Thomas Glocer
Analyst · UBS
I can give you the short term and I'll try and venture further out. So short-term, the instability in Greece in particular, and spreading to other sovereigns has certainly increased the volumes we're seeing in our FX business, and that trend is continuing in the second quarter. And it's also driving a significant sort of need for pricing information, news, and plays into a real strength that Thomson Reuters has or Thomson Reuters Markets has, which is the global coverage, the ability to report seamlessly from bureaus in Athens, London and emerging market's desks. That's been a very nice factor. Going out a little bit further, obviously, the potential in Europe could be severe. We've been reporting on what it would take for Greece to pull out of the euro, which is unprecedented and there is no mechanism for. It could drive very significant continued volatility in currency rates, all of which, I think are positive trends. But ultimately, we care about the health of the economies we operate in.
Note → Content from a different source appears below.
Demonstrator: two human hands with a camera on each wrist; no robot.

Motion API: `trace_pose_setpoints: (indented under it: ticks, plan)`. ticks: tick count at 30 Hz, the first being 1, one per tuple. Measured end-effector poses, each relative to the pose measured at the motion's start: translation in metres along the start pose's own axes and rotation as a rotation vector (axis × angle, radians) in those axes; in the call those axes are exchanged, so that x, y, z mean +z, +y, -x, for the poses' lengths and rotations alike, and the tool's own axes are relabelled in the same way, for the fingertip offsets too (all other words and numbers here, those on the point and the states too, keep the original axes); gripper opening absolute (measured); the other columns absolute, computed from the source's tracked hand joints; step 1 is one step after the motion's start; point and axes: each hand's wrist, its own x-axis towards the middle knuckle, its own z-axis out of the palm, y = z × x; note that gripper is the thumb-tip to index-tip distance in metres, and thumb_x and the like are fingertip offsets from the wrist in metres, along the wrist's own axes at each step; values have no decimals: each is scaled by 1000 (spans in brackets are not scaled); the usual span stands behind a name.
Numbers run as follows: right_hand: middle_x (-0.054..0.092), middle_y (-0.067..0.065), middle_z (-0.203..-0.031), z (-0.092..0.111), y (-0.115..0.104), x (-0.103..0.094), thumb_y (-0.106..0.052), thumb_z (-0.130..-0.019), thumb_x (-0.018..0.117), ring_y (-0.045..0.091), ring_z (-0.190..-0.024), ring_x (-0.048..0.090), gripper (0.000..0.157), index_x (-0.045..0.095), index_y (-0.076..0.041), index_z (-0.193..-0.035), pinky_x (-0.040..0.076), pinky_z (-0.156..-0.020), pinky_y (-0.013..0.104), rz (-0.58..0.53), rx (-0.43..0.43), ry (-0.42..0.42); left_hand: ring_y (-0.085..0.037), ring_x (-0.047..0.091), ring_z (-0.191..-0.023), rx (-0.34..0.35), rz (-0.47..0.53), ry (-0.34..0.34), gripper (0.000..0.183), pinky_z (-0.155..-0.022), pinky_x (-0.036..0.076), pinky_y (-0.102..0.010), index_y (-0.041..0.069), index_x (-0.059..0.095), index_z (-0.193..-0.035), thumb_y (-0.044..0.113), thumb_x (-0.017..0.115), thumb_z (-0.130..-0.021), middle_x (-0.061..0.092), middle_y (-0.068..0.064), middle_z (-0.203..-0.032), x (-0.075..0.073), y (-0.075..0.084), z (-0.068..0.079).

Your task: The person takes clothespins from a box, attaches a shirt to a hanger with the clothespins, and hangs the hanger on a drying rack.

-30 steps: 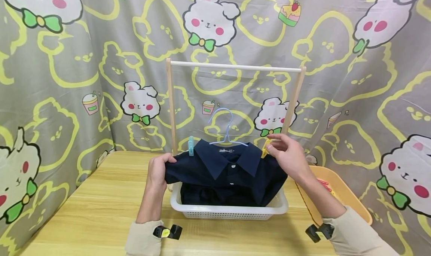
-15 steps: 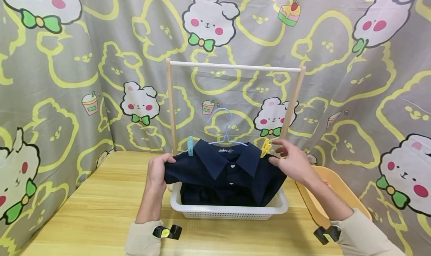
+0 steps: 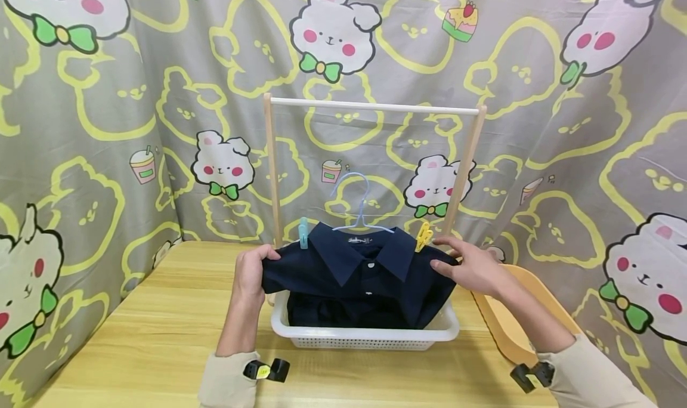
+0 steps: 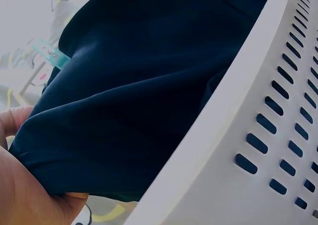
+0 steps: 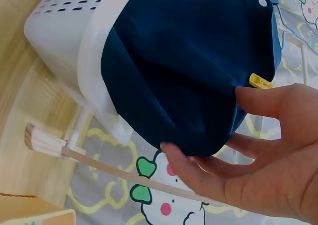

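Note:
A dark navy collared shirt [image 3: 370, 294] sits on a light blue hanger [image 3: 361, 208], its lower part bunched inside a white perforated basket [image 3: 365, 336]. My left hand [image 3: 251, 274] grips the shirt at its left shoulder, thumb on top. Around the right shoulder edge, my right hand [image 3: 472, 265] is spread with thumb and fingers apart; in the right wrist view its thumb and fingertips reach the cloth. A teal clothespin [image 3: 303, 234] stands clipped on the left shoulder beside the collar. On the right shoulder is a yellow clothespin [image 3: 423, 237].
Behind the basket rises a small rack with a white crossbar [image 3: 376, 105] and wooden posts [image 3: 466, 163]. An orange tray [image 3: 507, 330] lies at the right, partly under my right forearm. A patterned curtain [image 3: 257, 116] surrounds the wooden table [image 3: 161, 324].
My right hand has let go of the yellow clothespin, which stays on the shirt. It has moved down and right to the shoulder edge. My left hand keeps its grip.

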Motion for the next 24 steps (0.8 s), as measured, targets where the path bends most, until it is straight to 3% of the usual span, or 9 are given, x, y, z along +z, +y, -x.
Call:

Like everyone else, we'd be affected by a true crisis brought on by domino and solvency. Closer to home, in the U.S., we're following very carefully the financial reform legislation, and I should say we are in other markets as well. To date, and again, I'd caution it's a very moving target, that is headed in the direction which is I would say, neutral to positive for us in terms of market structure, in terms of transparency, mechanisms and pricing that will be mandated in the solution. And in particular, the out turn, where does the swaps market go. But it's further out than that, I wouldn't hazard a guess.